The London Stock Exchange's offer for Borsa Italiana is worth about 1.6 billion euros ($2.14 billion), sources close to the situation said on Friday, a shade above a reported rival bid from NYSE Euronext and giving Borsa heavy board representation.

The LSE bid, which Borsa Italiana will continue discussing on Friday, is mostly in shares with a small amount of cash, the sources said.

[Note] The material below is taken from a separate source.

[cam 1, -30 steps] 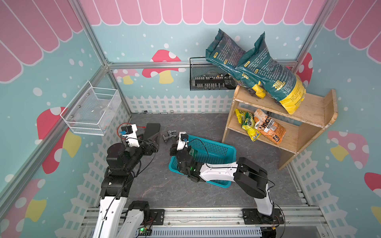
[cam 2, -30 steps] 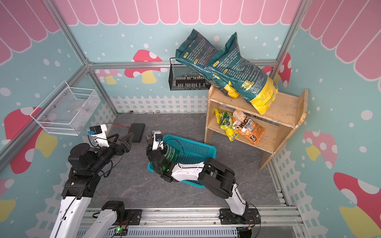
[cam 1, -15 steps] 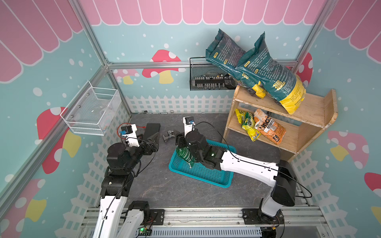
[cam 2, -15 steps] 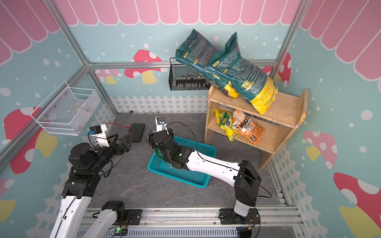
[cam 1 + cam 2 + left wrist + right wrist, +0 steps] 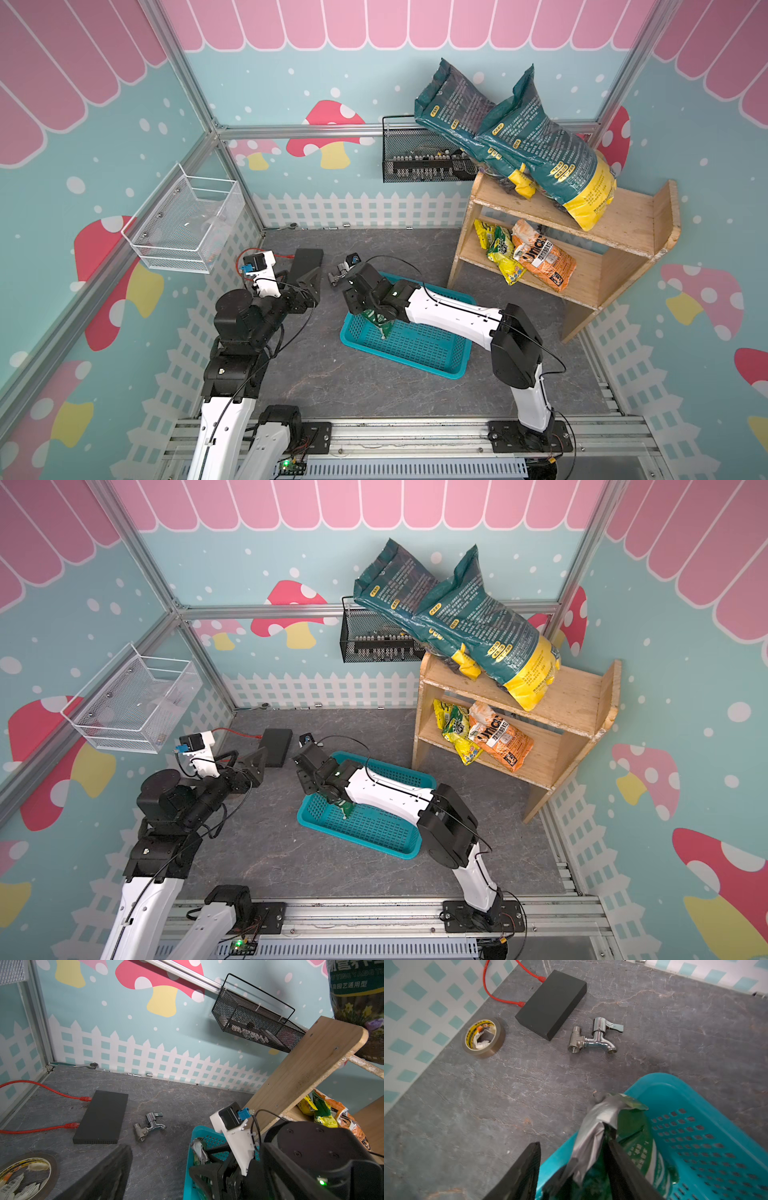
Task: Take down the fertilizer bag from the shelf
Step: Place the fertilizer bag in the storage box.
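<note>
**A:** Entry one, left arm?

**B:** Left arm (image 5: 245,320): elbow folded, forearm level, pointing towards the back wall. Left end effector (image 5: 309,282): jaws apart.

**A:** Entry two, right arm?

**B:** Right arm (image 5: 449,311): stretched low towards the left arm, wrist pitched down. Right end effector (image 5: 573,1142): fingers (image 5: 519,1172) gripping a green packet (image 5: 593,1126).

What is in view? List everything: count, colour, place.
shelf: 1, light wood, back right.
potting-soil bags: 2, teal-and-yellow, shelf top.
small bags: 2, yellow-green, orange, lower tier.
small green bag: 1, above basket.
basket: 1, teal plastic, mid-floor.
black wire basket: 1, back wall.
white wire basket: 1, left wall.
box: 1, black, red cables, floor.
tap: 1, chrome, beside box.
tape roll: 1, brown, near box.
ratchet: 1, steel, along back wall.
left gripper: 1, black, open, empty.
right gripper: 1, black, shut on small green bag.
</note>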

It would see five board members in a new company from the Italian side and seven from London.

Borsa's value is under 30 percent of the total of the two companies but the LSE is giving Borsa, which ends up under its control, a premium at the board level, one of the sources said.

The bid could be rivaled by an offer of around 1.5 billion euros from the world's biggest stock market operator, NYSE Euronext, according to a report in the Wall Street Journal's online edition.

Borsa Italiana, Europe's fourth-largest by value of share trades, said it was only looking at the LSE offer.

At the moment the only offer under discussion is the one from the LSE, a Borsa spokeswoman said.

A Paris-based NYSE Euronext spokeswoman declined to comment on the Wall Street Journal report.

Stock exchanges are consolidating globally as they search for cost savings in an increasingly competitive trading environment.

Both the LSE and Borsa Italiana have come under the spotlight and the United States' Nasdaq Stock Market is already the LSE's biggest shareholder with a 30 percent stake.

Nasdaq, which is in the process of buying Nordic and Baltics market operator OMX, has indicated it would not make another European buyout until it felt comfortable with progress on this deal.

Deutsche Boerse AG, which runs the Frankfurt stock market, was not likely to make a counterbid as it digests a U.S. acquisition and sees limited benefits from such a merger, a source familiar with the matter said.

In slides prepared for Deutsche Boerse's investor day and posted on the company's Web site on Friday the exchange said it was focusing on organic growth and did not mention the takeover situation at Borsa Italiana.

NYSE Euronext was formed by the merger of the largest U.S. stock exchange with Paris-based Euronext.

The NYSE Euronext offer is at a preliminary stage and could be restructured, according to the Wall Street Journal. NYSE Euronext is the parent of the New York Stock Exchange.

LSE shares were up 1.3 percent at 1370 pence at 1044 GMT. NYSE Euronext shares in Paris were down 0.3 percent at 57.25 euros.